Bitcoin => Bitcoin Discussion => Topic started by: Mikcik on May 25, 2017, 10:32:18 AM



Title: "Fork friendly wallets"?
Post by: Mikcik on May 25, 2017, 10:32:18 AM
Hello

If there will be a fork on BTC to the core and the big blog version. That means 2 blockchains.

Which wallet should i use to be able to get the also the coins on the other fork (the big blocks one?)

I read somewhere that some wallets (by wallet i mean something like armory or electrum, multibit etc.)

will not allow me to "extract" the coins from the other chain...?

Is this possible or is it some hoax and whatever wallet i use i will NOT be prohibited to acces the coins on the other chain?


Title: Re: "Fork friendly wallets"?
Post by: European Central Bank on May 25, 2017, 10:44:19 AM
if it looks like there's a fork on the horizon then choose a wallet that gives you control of your private keys. a paper wallet is probably the simplest. that would be completely fork neutral.


Title: Re: "Fork friendly wallets"?
Post by: franky1 on May 25, 2017, 11:49:48 AM
some people have their own personal versions that are tweaked to allow certain changes to be made at runtime to cope with some new proposals.
EG some people running with blocklimits of 4-8mb right now, happily able to accept 1mb blocks but also happily able to accept blocks if the size changes without needing to download new versions as much as devs spoonfed out.

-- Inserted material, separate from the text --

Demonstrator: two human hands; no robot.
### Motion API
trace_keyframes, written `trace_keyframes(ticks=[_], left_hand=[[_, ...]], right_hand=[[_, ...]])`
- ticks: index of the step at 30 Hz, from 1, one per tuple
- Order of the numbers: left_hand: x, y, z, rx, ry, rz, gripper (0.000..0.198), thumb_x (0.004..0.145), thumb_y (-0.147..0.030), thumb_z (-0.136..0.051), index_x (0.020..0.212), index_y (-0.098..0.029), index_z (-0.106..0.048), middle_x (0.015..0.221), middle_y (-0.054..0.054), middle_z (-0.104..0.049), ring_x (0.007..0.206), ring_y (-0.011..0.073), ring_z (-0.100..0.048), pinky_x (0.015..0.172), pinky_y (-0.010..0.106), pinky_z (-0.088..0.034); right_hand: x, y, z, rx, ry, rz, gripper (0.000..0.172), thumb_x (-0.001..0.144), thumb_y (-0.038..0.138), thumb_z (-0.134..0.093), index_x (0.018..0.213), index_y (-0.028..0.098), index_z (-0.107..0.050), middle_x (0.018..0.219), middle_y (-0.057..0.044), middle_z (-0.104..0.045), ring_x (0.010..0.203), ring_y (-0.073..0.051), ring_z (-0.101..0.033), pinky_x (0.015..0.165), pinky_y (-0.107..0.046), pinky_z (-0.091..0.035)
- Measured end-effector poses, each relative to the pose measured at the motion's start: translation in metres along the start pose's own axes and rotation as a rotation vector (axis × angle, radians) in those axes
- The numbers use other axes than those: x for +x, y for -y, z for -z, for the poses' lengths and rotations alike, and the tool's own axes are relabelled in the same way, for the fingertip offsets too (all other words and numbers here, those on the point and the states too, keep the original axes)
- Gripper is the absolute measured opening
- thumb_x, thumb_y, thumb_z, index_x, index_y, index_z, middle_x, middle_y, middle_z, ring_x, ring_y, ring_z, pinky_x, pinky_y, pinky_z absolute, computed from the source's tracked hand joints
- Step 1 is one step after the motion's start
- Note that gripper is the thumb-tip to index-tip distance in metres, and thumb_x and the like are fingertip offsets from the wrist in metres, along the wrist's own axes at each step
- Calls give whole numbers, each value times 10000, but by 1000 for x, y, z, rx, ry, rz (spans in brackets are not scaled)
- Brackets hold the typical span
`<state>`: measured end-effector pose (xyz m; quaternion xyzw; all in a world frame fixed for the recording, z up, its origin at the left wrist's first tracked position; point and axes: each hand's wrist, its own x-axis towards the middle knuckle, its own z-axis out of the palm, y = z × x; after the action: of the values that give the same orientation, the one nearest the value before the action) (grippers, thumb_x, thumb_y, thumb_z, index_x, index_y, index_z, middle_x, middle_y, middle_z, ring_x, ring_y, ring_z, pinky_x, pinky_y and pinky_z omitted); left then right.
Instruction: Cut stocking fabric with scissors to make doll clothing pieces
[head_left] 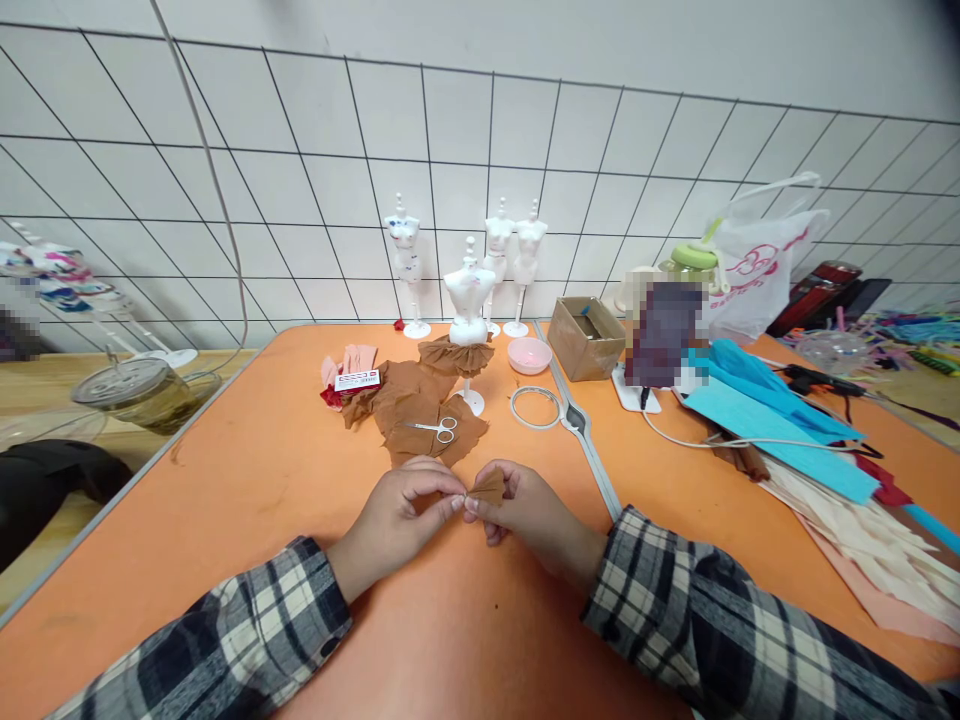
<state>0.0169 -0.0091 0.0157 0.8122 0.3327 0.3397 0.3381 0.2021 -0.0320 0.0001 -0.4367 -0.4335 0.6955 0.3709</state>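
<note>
Both my hands meet over the orange table, pinching a small folded piece of brown fabric. My left hand grips its left tip with closed fingers. My right hand holds the wider, fanned end between thumb and fingers. Just beyond the hands lies a heap of the same brown fabric with small white-handled scissors on top. A white mini dress form wearing a brown ruffle stands behind the heap.
Three more white mini dress forms stand by the grid wall. A pink bowl, white ring, cardboard box, blue and cream paper sheets, glue gun and plastic bag lie right. A glass jar sits left.
</note>
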Motion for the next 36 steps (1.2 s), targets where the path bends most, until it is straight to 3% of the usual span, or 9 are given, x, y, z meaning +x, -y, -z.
trace_keyframes(ticks=[7,14,18,22,26,32,36], left_hand=[[0,6,1,17,5,-79,224,915,-316,-576,827,-220,-758,782,63,-730,801,185,-629,748,308,-506],[0,9,-1,-97,35,64,248,898,-346,-601,766,-198,-749,766,65,-699,774,181,-626,737,300,-507],[-2,8,-2,-65,13,50,213,890,-311,-605,764,-185,-723,758,58,-694,763,177,-625,737,299,-497],[-3,6,0,-27,-36,52,228,905,-308,-573,765,-182,-702,762,57,-691,760,174,-626,718,287,-494],[-3,6,1,-47,-66,41,214,912,-303,-562,802,-183,-700,803,59,-684,788,174,-629,733,287,-500],[-4,9,4,30,-162,-67,180,924,-268,-552,854,-192,-699,848,66,-708,840,180,-639,782,304,-514],[-4,9,8,123,-125,-264,148,916,-186,-553,920,-222,-696,896,51,-720,936,183,-628,873,334,-496]], right_hand=[[-3,-1,-4,180,-24,-83,504,556,469,-850,794,168,-524,708,36,-619,592,-63,-549,678,-259,-515],[0,-2,-5,82,-74,-13,379,563,299,-802,757,185,-496,670,37,-610,611,-94,-555,620,-252,-491],[1,-10,-5,-39,-92,88,279,555,165,-725,728,185,-507,670,35,-588,622,-106,-537,573,-230,-448],[0,-10,-6,4,-79,122,278,613,224,-732,821,195,-550,730,23,-601,688,-124,-572,594,-239,-491],[-2,-3,-3,114,29,36,417,642,345,-778,975,211,-564,775,7,-631,707,-130,-599,570,-235,-521],[-3,2,12,317,208,-225,417,718,471,-711,959,158,-576,866,-76,-693,678,-132,-626,530,-221,-504],[0,0,18,317,290,-296,353,668,364,-754,901,155,-591,810,-38,-672,642,-121,-619,498,-201,-478]])
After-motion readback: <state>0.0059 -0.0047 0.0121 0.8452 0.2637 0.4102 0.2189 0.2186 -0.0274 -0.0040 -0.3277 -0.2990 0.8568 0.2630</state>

though there is no current version that can be 100% customisable at run time where only small altrations to parameters are needed or 'patches' but oneday when devs decide that bitcoin is viable and not in their mind as just a beta software 'experiment' we might finally get som proper coded nodes that are not relient on the whims of devs


best advice is do not use webwallets to store funds. have your funds linked to private keys YOU have full control over and keep those private keys safe and backed up in triplicate in different formats.

then make the decision if you only care about your funds to only need a lite wallet(spv). or if you care about the longevity of bitcoin to want to secure it against network malicious influencers.. by running a full node, which then requires you for now to keep upto date and make decisions of what you feel is best for the network to help consensus


Title: Re: "Fork friendly wallets"?
Post by: Catmony on May 25, 2017, 11:55:06 AM
To get coins in both chains after hard fork, you should have full control over your bitcoin address i.e. you must have private key to bitcoin address where you are holding your bitcoins before HF. Many web wallets doesn't give you access to your private key but there are few which gives for example electurm or you can simply generate a pair of bitcoin address and private key from bitaddress.org and keep that as paper wallet.

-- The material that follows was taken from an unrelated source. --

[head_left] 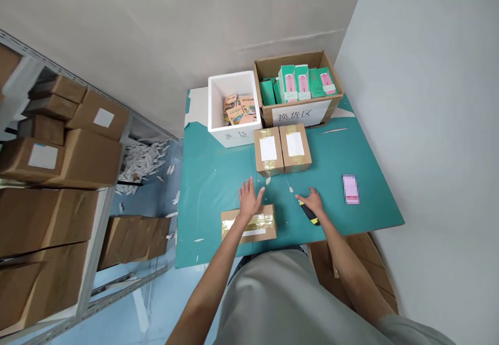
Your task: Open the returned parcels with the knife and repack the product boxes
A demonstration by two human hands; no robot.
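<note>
My left hand (249,199) is open, its fingers spread, at the far edge of a taped cardboard box (249,223) that lies near the table's front edge. The wrist and forearm pass over this box and hide part of it. To the right, my right hand (313,202) has its thumb and fingers apart. It is right beside a black and yellow utility knife (310,213) on the table, with fingertips at the knife's upper end. Whether they touch it is hard to see. Just beyond both hands, two labelled cardboard boxes (268,150) stand side by side.
A white foam box (234,136) with booklets and a carton (302,116) of green packages stand at the back of the green table (210,178). A blurred pink item (351,189) lies at right. Shelves with cardboard boxes (91,153) line the left, and walls close in behind and right.
</note>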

Title: Re: "Fork friendly wallets"?
Post by: BTCLovingDude on May 25, 2017, 12:10:35 PM
EG some people running with blocklimits of 4-8mb right now, happily able to accept 1mb blocks but also happily able to accept blocks if the size changes

isn't implementing this right now going to cause bugs for those modified nodes?
for example imagine a malicious node giving them blocks bigger than current 1 MB consensus, like what happened a while back (i forgot which pool it was) with the one bigger than 1 MB block.

won't these modified versions accept that block as a valid one and cause some troubles? like being blacklisted by other nodes since they are broadcasting an invalid block as their inventory?

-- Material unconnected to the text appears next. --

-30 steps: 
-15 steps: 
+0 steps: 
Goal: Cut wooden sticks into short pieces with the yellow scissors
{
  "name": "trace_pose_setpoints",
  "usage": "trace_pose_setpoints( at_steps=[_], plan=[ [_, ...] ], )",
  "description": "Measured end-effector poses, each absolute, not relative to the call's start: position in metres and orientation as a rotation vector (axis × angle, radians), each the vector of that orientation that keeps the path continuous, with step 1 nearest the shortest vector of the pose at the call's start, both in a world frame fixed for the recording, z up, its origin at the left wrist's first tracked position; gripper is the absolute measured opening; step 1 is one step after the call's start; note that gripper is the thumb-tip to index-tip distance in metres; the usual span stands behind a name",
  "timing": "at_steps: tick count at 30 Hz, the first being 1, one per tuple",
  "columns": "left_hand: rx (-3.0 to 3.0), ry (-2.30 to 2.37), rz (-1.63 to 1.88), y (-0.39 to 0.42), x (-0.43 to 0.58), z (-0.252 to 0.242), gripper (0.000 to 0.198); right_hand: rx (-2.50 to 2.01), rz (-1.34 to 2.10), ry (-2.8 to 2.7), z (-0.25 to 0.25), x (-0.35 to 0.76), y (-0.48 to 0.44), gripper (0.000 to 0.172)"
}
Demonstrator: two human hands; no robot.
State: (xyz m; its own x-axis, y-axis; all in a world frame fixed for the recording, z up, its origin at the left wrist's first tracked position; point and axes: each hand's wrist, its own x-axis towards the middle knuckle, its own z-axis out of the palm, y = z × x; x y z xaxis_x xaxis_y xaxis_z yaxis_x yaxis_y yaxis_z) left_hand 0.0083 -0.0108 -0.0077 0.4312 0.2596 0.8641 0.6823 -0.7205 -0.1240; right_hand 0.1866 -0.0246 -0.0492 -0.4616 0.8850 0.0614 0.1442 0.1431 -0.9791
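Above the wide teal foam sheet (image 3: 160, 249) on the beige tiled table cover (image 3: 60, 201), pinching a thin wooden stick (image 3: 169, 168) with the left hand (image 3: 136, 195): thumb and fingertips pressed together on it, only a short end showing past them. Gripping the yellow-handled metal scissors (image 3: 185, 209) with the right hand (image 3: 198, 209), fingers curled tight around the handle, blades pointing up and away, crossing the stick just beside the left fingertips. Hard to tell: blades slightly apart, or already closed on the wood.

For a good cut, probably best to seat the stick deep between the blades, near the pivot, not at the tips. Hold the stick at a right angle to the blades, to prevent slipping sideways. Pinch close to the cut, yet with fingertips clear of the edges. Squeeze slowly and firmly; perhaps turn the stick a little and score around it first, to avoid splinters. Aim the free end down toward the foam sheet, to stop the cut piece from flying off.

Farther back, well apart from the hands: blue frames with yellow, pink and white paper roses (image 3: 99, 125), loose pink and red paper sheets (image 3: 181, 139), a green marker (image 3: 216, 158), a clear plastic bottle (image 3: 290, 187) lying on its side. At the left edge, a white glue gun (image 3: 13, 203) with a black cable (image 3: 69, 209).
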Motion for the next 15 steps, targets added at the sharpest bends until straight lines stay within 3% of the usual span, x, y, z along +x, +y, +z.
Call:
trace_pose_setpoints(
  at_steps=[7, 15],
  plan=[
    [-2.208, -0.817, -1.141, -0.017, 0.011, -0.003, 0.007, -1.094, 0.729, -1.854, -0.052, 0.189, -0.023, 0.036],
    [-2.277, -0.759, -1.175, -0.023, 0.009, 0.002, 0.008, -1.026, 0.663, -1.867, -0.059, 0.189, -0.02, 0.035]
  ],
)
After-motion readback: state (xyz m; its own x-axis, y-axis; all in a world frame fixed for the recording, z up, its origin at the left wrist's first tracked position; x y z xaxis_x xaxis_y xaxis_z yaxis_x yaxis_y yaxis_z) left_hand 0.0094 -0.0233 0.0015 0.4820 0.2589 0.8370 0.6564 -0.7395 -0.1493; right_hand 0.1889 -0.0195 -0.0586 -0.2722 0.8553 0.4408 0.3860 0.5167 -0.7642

Title: Re: "Fork friendly wallets"?
Post by: ralle14 on May 25, 2017, 01:37:16 PM
I know there's a staff here that made a thread/guide for hard fork. I remember that he mentioned some wallets that are recommended  and not recommended for the fork. I'll edit this post once I found it.

Edit : https://bitcointalk.org/index.php?topic=1644949.0


Title: Re: "Fork friendly wallets"?
Post by: panju1 on May 25, 2017, 03:24:29 PM
Hello

If there will be a fork on BTC to the core and the big blog version. That means 2 blockchains.
Which wallet should i use to be able to get the also the coins on the other fork (the big blocks one?)
I read somewhere that some wallets (by wallet i mean something like armory or electrum, multibit etc.)
will not allow me to "extract" the coins from the other chain...?

Is this possible or is it some hoax and whatever wallet i use i will NOT be prohibited to acces the coins on the other chain?

Electrum can be used. Here is a detailed document on how to 'extract' coins from the other fork.
http://docs.electrum.org/en/latest/hardfork.html

People were prepared for the fork months back, when BTU seemed to be getting traction.